Instructions for the task → Below are entries. Reproduce exactly the lines between the line holding "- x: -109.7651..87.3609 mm" and the line holding "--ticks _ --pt", inclusive, and only those.

Records to use →
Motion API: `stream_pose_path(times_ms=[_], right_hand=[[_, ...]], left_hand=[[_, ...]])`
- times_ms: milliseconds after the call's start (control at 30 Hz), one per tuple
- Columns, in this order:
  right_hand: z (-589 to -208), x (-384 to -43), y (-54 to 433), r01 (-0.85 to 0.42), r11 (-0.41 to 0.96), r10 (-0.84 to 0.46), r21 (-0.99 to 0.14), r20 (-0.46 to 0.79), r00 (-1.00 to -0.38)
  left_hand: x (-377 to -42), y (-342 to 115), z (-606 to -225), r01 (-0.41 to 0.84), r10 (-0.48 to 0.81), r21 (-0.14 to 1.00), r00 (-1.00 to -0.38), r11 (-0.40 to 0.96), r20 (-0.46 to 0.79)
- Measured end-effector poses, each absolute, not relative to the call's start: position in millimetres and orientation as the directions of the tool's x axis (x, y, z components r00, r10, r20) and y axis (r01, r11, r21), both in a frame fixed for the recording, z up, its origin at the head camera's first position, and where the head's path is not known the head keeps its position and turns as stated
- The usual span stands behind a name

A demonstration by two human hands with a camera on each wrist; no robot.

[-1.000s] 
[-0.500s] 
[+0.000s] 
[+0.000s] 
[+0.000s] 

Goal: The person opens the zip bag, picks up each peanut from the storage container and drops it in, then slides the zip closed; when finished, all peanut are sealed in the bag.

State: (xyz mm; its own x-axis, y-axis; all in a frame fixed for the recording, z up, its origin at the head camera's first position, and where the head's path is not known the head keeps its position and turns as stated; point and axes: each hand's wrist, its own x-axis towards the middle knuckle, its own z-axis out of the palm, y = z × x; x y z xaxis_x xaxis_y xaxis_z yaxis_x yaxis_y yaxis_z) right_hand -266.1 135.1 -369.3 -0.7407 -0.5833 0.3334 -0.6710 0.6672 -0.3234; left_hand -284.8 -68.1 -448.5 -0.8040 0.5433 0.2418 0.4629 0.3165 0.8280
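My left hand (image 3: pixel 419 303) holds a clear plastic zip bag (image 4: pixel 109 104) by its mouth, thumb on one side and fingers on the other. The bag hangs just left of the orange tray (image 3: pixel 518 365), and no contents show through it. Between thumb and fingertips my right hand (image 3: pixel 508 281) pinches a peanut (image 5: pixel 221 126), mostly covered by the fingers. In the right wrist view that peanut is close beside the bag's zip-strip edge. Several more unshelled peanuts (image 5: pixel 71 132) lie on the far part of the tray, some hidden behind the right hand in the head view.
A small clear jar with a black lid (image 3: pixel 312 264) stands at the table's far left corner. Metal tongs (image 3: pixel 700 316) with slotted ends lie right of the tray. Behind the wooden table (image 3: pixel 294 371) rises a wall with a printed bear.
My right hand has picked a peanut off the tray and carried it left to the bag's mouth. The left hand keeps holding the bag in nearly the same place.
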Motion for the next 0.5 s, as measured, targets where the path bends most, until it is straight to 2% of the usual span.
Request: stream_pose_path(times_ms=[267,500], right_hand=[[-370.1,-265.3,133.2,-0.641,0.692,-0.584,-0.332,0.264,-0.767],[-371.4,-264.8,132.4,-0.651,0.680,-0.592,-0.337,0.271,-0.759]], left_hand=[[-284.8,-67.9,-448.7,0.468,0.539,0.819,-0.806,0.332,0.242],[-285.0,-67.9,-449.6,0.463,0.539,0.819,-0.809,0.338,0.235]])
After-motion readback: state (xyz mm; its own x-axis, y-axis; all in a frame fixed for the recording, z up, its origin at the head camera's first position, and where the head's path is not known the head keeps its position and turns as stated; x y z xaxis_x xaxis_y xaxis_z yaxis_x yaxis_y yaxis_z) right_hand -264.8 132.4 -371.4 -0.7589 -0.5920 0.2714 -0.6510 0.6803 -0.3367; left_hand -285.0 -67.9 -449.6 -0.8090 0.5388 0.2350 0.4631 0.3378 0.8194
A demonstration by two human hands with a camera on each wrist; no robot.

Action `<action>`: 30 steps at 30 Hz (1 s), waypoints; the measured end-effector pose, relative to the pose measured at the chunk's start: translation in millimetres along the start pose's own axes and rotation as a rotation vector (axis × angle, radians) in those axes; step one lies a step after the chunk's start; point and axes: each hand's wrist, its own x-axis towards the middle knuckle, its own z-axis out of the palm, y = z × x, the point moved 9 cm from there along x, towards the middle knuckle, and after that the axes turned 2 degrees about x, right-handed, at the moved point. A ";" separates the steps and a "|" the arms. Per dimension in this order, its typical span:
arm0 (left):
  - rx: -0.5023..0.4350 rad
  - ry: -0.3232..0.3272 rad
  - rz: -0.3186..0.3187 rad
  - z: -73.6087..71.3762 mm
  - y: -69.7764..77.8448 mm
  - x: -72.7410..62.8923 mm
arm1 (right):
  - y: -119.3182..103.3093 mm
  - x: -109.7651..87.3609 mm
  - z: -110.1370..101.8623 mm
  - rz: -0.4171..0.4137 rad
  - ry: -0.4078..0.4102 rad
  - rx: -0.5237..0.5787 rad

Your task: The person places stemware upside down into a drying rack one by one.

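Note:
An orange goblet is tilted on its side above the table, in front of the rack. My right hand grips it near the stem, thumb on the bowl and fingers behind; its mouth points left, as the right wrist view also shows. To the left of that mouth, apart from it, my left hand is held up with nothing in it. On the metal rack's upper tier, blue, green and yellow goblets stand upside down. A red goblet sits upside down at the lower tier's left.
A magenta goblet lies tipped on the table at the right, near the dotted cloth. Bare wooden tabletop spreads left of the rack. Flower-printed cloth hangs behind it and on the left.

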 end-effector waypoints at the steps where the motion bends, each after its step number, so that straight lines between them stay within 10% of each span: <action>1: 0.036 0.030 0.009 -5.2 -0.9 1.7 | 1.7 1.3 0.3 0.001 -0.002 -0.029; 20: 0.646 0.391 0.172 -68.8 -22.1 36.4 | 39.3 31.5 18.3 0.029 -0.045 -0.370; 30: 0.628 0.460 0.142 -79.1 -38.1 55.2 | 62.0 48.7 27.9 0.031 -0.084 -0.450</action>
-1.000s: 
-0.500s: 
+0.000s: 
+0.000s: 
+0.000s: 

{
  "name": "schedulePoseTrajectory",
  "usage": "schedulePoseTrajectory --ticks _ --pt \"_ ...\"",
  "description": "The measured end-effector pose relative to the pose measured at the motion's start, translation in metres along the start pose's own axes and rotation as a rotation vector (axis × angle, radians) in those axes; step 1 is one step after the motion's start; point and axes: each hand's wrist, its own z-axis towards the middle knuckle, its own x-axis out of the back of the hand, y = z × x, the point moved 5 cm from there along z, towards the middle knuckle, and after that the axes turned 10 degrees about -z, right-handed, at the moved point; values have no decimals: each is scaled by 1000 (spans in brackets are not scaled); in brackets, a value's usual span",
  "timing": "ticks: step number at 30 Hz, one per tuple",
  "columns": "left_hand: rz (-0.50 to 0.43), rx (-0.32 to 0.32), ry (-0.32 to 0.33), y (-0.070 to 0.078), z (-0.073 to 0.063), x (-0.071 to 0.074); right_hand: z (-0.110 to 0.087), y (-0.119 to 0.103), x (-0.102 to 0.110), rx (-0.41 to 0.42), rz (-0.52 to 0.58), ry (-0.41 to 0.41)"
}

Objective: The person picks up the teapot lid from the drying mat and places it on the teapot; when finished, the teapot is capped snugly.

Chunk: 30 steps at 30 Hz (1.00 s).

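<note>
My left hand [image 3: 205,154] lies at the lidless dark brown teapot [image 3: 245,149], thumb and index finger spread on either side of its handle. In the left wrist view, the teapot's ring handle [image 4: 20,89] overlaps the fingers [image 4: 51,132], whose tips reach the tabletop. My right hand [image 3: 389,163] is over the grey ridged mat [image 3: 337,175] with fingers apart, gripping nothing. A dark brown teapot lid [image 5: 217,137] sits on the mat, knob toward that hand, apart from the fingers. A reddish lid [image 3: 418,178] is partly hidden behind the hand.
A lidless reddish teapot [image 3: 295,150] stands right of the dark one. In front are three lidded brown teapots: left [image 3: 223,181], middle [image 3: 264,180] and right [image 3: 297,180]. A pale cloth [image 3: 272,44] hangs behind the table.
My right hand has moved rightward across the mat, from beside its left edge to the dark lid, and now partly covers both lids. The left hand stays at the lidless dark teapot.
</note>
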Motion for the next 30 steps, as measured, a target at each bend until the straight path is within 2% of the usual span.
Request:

Result of this task →
  - x: -109.7651..87.3609 mm
  - z: -110.1370..101.8623 mm
  - rz: -0.4171..0.4137 rad
  - ry: -0.4078..0.4102 rad
  - rx: -0.5237..0.5787 rad

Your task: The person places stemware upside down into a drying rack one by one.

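Note:
An orange goblet is tilted on its side above the table, in front of the rack. My right hand grips it near the stem, thumb on the bowl and fingers behind; its mouth points left, as the right wrist view also shows. To the left of that mouth, apart from it, my left hand is held up with nothing in it. On the metal rack's upper tier, blue, green and yellow goblets stand upside down. A red goblet sits upside down at the lower tier's left.
A magenta goblet lies tipped on the table at the right, near the dotted cloth. Bare wooden tabletop spreads left of the rack. Flower-printed cloth hangs behind it and on the left.
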
 end-effector waypoints at the steps where the motion bends, each after its step number, so that straight lines between them stay within 10% of each span: <action>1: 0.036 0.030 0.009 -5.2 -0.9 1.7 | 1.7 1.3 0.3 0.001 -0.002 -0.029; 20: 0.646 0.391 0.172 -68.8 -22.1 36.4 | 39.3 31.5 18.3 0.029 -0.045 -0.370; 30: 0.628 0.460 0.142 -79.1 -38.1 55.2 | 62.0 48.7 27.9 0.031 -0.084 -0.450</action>
-1.000s: 
-0.500s: 
+0.000s: 
+0.000s: 
+0.000s: 

{
  "name": "schedulePoseTrajectory",
  "usage": "schedulePoseTrajectory --ticks _ --pt \"_ ...\"",

No more is needed to finish this exercise.